Faced with the same economic challenges, inflation was downplayed in this Wednesday’s FOMC meeting….There will be no hit whatsoever of a rate hike…There was just more of the usual blabber about ’slow growth’ ‘extended period’ and ‘headwinds.’
As long as Congress, the Fed and the administration twiddle their thumbs expect the market to run in a range. But on the high side, predictions are that the housing market is improving so much so, that by the election the tunnel will be in the rear view mirror. President Ron Frick of Regal Assets says “there’s really only one question investors want an answer to: What’s the U.S. Federal Reserve plan for QE3?”
QE3 is almost an expected deal – although Fed Chairman Ben Bernanke & Co. might change it to another name. But if the prospects for a third round – QE3 may appear dim, at least through the rest of 2011, when it comes to what Bernanke will say, Goldman Sachs should know. After all, William C. Dudley, a Goldman Sachs exec., is the 10th president and chief executive officer of the Federal Reserve Bank of New York. No surprises if it’s not Dudley instructing Bernanke on what to say through Goldman Sachs instructing Dudley. Either way, unfortunately, Wall Street banks and Goldman Sachs are killing their host—the American economy.
However, it does not seem US Federal Reserve policies are likely to change. Representing the American economy and destroying it, the Fed officials are once again chatting away their concerns over the economy’s threatening signs. Just as before, the same lingo of expectations will get the public’s attention up with hope, how the economic growth will be great for the rest of the year. Meanwhile, the massive infusion of money into the economy has jump-started inflation. Consumer price index rose 3.6% year-over-year in May – its fastest pace since 2008. Now with a conflict-ridden effort to pump $600 billion into the economy which is to expire in mere days, the question remains, will they see little wisdom in expanding the program anew or not.
Another question–while the central bank is sure to acknowledge the recent slowing in the pace of economic growth, just how strongly will they hold to the view that was articulated by Bernanke in a speech earlier this month– the causes of weak 2011 growth so far to be temporary. They’ll probably downgrade the forecast but perhaps more interesting whether Fed leaders adjust their view of 2012 growth. In April, top officials of the central bank expected the economy will accelerate to 3.5 to 4.2 percent growth next year, climbing out of its deep hole. It will be telling if the weak data over the last couple of months on housing, jobs and even industrial output made them rethink that assumption even a little bit.

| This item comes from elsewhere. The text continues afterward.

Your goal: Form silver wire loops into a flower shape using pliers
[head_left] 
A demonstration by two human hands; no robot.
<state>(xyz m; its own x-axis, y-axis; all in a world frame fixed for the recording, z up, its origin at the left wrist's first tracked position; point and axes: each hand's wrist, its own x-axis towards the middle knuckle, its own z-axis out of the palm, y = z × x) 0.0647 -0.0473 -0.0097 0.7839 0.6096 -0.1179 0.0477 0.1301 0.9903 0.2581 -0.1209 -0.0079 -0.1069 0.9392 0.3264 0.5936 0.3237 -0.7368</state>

However, although the outcome of the meeting is not going to change much in the economic view, it has already changed the value of gold . Gold spiked minutes after equity markets opened before the Fed meeting and went from $1542 around 7 AM ET, to $1556 around 9:45 ET.
Whether the spike is on concerns over liquidity conditions in China, or jitters ahead of today’s FOMC decision is the cause, its hard to tell, but it sent the precious metal flying.
Economic and geopolitical forces are increasingly governing short or long term investment and speculative trading demand for gold . To the extent to which the typical summer “doldrums” for gold are over, gold will continue to play a superior role as each economic and political events are unfolding. Although it remains to be seen if the coming summer will be a period of calm and relative stability for gold. Seasonality plays no role whatsoever in the decision to accumulate gold reserves and diversify away from the U.S. dollar.